BRIEF: If a line in the listing carries the word "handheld", return a copy of that line.

TASK MATERIAL:
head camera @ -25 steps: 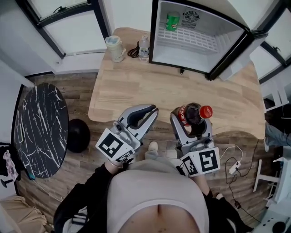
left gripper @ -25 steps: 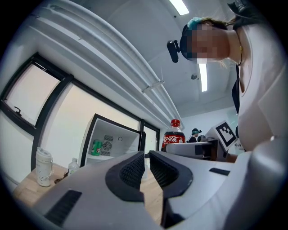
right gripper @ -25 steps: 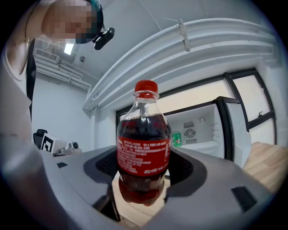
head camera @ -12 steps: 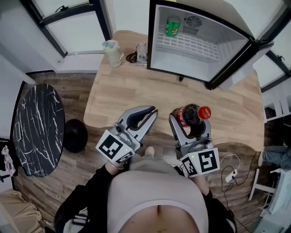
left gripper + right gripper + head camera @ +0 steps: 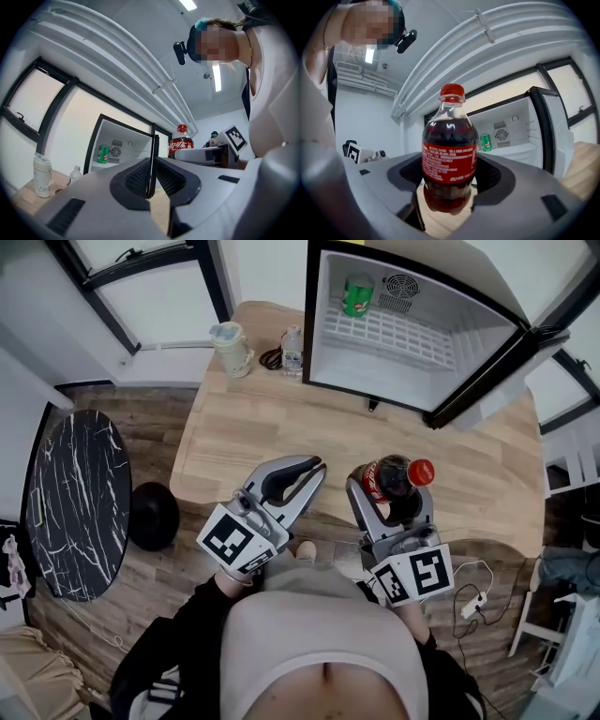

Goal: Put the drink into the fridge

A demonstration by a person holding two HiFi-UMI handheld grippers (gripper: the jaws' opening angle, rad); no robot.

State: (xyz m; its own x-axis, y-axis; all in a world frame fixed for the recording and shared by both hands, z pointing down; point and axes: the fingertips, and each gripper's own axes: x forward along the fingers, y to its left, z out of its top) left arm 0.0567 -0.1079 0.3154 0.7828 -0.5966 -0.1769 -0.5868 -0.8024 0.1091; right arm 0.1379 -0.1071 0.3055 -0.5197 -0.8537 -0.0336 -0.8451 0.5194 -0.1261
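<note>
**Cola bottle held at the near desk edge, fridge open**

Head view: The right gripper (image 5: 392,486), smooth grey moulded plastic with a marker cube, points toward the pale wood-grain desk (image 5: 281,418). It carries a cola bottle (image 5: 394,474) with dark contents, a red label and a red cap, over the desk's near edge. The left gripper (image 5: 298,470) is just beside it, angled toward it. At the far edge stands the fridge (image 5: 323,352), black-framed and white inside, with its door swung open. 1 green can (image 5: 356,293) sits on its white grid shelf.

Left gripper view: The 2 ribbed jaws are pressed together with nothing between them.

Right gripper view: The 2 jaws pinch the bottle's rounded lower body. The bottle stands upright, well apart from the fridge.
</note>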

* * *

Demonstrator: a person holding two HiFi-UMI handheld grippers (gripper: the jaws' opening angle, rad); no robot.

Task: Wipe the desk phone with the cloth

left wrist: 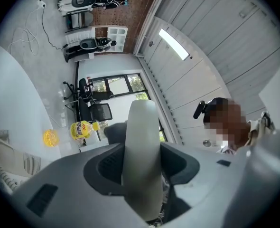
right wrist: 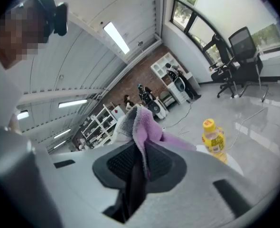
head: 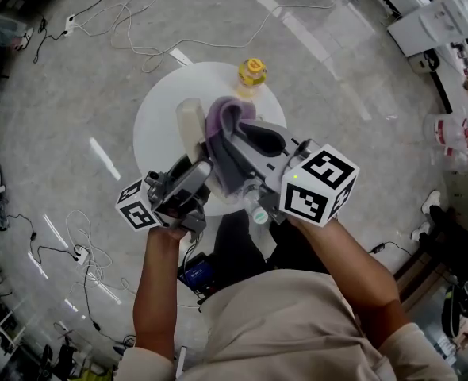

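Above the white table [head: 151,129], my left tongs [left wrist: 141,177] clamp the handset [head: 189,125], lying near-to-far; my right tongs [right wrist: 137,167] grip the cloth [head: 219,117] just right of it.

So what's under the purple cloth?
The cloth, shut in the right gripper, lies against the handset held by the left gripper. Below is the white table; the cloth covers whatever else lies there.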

TASK ANSWER:
A demonstration by a person holding two HiFi-UMI handheld grippers (gripper: the jaws' opening angle, rad); no robot.
Demonstrator: a person holding two HiFi-UMI handheld grippers (gripper: the jaws' opening angle, rad); no robot.

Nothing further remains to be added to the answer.